## Assigned task
Count the lines in the following data that include "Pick". Please write only the number.

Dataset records

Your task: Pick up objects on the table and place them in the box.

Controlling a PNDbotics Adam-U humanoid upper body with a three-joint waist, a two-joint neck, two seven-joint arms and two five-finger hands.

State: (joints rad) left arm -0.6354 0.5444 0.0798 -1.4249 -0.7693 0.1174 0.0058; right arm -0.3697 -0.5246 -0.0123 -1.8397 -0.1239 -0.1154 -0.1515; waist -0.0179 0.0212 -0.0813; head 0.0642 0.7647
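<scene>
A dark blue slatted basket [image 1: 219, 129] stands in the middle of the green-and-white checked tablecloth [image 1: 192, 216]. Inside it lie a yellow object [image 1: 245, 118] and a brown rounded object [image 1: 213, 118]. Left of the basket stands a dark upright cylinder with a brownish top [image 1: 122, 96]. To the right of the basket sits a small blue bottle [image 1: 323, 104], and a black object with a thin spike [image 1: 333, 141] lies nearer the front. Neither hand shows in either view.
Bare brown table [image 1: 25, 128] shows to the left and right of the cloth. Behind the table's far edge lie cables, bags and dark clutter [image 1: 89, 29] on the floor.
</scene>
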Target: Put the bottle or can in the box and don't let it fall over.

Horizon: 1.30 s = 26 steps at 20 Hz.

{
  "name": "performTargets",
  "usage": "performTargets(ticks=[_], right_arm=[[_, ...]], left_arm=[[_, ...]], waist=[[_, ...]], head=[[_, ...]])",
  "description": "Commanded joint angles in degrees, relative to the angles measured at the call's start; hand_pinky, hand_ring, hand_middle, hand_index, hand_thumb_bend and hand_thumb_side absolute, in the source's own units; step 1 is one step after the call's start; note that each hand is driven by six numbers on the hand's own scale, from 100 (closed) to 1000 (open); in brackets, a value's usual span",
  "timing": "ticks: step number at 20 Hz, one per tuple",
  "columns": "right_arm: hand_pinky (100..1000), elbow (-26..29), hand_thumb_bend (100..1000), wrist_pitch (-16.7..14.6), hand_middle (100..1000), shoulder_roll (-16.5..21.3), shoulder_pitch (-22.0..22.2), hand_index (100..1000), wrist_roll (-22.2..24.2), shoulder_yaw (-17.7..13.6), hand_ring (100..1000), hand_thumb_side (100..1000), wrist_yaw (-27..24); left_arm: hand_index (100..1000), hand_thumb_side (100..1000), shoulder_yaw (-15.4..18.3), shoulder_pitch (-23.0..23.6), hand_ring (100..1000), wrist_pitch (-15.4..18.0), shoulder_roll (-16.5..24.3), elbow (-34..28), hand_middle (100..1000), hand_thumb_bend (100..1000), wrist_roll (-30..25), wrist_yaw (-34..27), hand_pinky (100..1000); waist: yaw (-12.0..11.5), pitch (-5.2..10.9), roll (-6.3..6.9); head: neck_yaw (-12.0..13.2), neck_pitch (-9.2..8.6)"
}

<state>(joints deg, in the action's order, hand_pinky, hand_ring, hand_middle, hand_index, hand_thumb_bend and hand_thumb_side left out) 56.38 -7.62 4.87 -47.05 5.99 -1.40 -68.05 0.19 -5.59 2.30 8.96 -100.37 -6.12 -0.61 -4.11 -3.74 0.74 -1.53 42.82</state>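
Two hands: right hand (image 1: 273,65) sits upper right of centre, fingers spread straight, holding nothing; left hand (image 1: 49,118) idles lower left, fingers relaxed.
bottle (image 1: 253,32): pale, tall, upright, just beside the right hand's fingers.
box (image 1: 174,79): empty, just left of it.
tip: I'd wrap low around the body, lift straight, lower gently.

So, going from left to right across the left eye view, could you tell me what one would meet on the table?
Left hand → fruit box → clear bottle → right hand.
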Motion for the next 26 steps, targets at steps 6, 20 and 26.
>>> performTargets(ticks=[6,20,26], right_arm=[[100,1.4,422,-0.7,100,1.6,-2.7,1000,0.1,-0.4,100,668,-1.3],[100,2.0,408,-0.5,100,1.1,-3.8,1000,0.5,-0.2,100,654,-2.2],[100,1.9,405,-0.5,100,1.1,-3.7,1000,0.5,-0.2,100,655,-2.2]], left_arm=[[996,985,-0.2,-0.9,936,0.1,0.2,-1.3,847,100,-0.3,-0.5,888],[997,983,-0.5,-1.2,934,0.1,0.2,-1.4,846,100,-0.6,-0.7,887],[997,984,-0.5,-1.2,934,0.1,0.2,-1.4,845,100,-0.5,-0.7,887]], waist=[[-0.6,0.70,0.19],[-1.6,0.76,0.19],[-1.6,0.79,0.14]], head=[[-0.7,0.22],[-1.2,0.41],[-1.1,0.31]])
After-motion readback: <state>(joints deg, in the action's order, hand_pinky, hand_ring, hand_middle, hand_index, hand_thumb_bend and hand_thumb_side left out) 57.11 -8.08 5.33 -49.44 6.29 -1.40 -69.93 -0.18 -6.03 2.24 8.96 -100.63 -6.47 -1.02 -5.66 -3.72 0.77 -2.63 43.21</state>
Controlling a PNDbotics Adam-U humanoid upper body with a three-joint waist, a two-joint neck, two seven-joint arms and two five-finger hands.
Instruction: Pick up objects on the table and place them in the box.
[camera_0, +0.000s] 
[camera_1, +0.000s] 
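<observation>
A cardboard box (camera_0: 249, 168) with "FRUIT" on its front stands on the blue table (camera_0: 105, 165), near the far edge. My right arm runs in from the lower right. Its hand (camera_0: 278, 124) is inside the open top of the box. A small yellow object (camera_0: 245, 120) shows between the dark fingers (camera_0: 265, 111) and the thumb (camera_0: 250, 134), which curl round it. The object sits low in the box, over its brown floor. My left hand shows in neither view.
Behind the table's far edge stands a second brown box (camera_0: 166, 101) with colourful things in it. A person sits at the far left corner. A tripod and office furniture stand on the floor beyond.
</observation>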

## Response box
2